> _ABOUT THIS TASK_
Print the data exactly as written, line for line, and leave its pictures behind.
════════════════════
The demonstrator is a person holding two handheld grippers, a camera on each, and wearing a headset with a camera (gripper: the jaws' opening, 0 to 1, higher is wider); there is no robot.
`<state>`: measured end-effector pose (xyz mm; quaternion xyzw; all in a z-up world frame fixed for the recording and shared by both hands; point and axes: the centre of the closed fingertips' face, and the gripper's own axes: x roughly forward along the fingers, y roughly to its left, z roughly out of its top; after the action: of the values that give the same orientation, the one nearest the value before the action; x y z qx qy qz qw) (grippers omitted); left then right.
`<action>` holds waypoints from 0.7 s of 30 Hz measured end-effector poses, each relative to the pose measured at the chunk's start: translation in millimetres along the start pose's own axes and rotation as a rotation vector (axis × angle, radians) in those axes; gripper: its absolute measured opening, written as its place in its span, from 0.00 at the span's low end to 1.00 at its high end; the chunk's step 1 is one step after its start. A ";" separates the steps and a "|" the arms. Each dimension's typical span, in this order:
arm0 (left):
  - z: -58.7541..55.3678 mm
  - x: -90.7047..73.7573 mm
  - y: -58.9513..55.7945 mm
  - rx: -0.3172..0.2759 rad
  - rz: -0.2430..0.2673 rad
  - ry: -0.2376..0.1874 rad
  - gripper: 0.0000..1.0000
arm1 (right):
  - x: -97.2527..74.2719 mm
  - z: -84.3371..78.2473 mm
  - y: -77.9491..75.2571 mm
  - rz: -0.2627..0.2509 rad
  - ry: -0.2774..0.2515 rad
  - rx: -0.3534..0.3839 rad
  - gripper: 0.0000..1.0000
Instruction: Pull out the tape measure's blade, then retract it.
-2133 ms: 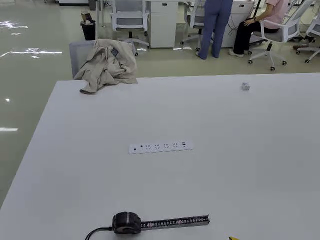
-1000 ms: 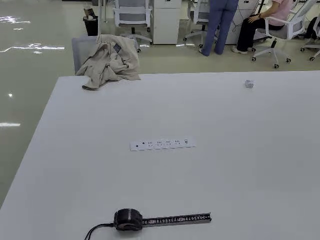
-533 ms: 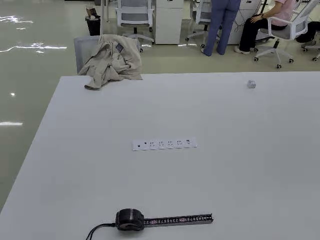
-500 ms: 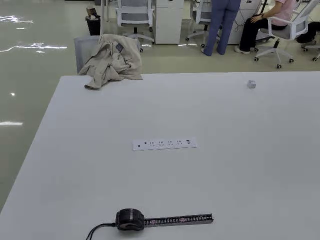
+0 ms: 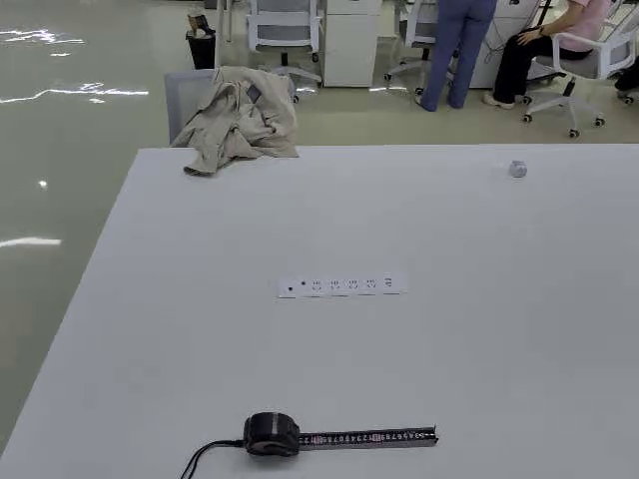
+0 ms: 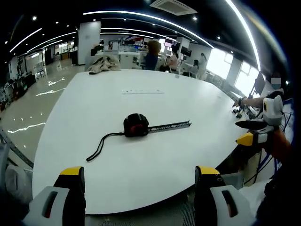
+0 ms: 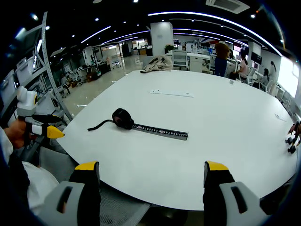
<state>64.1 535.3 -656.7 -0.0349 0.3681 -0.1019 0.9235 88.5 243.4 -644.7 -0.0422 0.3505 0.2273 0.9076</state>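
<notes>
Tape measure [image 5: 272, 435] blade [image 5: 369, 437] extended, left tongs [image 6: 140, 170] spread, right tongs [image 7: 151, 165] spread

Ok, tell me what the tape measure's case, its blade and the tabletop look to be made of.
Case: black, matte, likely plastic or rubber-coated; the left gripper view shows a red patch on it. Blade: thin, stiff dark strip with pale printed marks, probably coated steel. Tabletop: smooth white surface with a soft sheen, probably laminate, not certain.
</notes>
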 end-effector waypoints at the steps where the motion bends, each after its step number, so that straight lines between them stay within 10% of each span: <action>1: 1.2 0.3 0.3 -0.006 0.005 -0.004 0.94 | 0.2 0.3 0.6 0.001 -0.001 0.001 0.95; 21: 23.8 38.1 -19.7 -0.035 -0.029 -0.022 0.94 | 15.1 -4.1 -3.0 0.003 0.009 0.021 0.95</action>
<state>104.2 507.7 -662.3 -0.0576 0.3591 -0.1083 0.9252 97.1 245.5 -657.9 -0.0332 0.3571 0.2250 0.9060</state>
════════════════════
> _ANSWER_
The demonstrator is a person holding two handheld grippers, a camera on each, and wearing a headset with a camera (gripper: the jaws' opening, 0 to 1, higher is wider); there is no robot.
`<state>`: measured end-effector pose (xyz mm; quaternion xyzw; all in a z-up world frame fixed for the recording and shared by both hands; point and axes: the centre of the closed fingertips' face, and the gripper's own axes: x roughly forward along the fingers, y roughly to its left, z roughly out of its top; after the action: of the values that give the same orientation, the one nearest the value before the action; x y z qx qy qz qw) (grippers omitted); left then right.
`<action>` holds waypoints from 0.7 s of 30 Hz measured end-effector poses, each relative to the pose measured at the chunk's start: translation in millimetres along the start pose's own axes and rotation as a rotation vector (axis × angle, radians) in those axes; gripper: its absolute measured opening, written as its place in its span, from 0.00 at the span's low end to 1.00 at its high end; the chunk's step 1 is one step after its start. A ";" separates the steps and a "|" the arms. Each dimension's typical span, in this order:
arm0 (left):
  - z: -58.7541..55.3678 mm
  - x: -90.7047..73.7573 mm
  - y: -58.9513..55.7945 mm
  - rx: -0.3172..0.2759 rad
  - rz: -0.2430..0.2673 rad
  - ry: -0.2376..0.1874 rad
  - gripper: 0.0000..1.0000
arm1 (right):
  - x: -97.2527..74.2719 mm
  - z: -84.3371..78.2473 mm
  - y: -77.9491..75.2571 mm
  - rz: -0.2627..0.2509 rad
  - ry: -0.2774..0.2515 rad
  - rx: -0.3534..0.3839 rad
  - gripper: 0.0000..1.0000
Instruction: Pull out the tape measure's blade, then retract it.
-2133 ms: 
-1000 ms: 
-533 ms: 
-500 ms: 
+0 ms: 
+0 ms: 
+0 ms: 
<state>64.1 535.3 -656.7 -0.0349 0.3681 -0.1019 0.9235 88.5 243.4 -644.7 -0.0422 0.3505 0.2273 0.9076</state>
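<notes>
Tape measure [image 5: 272, 435] blade [image 5: 369, 437] extended, left tongs [image 6: 140, 170] spread, right tongs [image 7: 151, 165] spread

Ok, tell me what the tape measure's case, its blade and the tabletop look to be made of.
Case: black, matte, likely plastic or rubber-coated; the left gripper view shows a red patch on it. Blade: thin, stiff dark strip with pale printed marks, probably coated steel. Tabletop: smooth white surface with a soft sheen, probably laminate, not certain.
</notes>
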 end-effector waypoints at the steps where the motion bends, each after its step number, so that straight lines between them stay within 10% of each span: <action>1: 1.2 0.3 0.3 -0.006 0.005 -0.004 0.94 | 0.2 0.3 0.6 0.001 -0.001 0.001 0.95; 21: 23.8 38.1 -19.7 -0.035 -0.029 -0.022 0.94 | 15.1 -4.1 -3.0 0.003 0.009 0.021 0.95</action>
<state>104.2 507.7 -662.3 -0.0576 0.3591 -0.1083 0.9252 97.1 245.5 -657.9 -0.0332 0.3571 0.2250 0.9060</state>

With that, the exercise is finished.